Task directions - Every line of the material is to be set down again without any change.
··········
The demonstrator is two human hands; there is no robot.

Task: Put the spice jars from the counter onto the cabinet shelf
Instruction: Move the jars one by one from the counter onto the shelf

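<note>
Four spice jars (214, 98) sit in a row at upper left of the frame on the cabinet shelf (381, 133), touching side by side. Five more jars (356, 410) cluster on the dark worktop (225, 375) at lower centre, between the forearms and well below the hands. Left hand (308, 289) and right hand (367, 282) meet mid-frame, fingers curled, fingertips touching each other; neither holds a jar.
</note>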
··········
Output of the task -
The demonstrator is two human hands; there is no robot.

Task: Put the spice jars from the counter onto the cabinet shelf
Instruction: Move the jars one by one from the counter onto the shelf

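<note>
Four spice jars (214, 98) sit in a row at upper left of the frame on the cabinet shelf (381, 133), touching side by side. Five more jars (356, 410) cluster on the dark worktop (225, 375) at lower centre, between the forearms and well below the hands. Left hand (308, 289) and right hand (367, 282) meet mid-frame, fingers curled, fingertips touching each other; neither holds a jar.
</note>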

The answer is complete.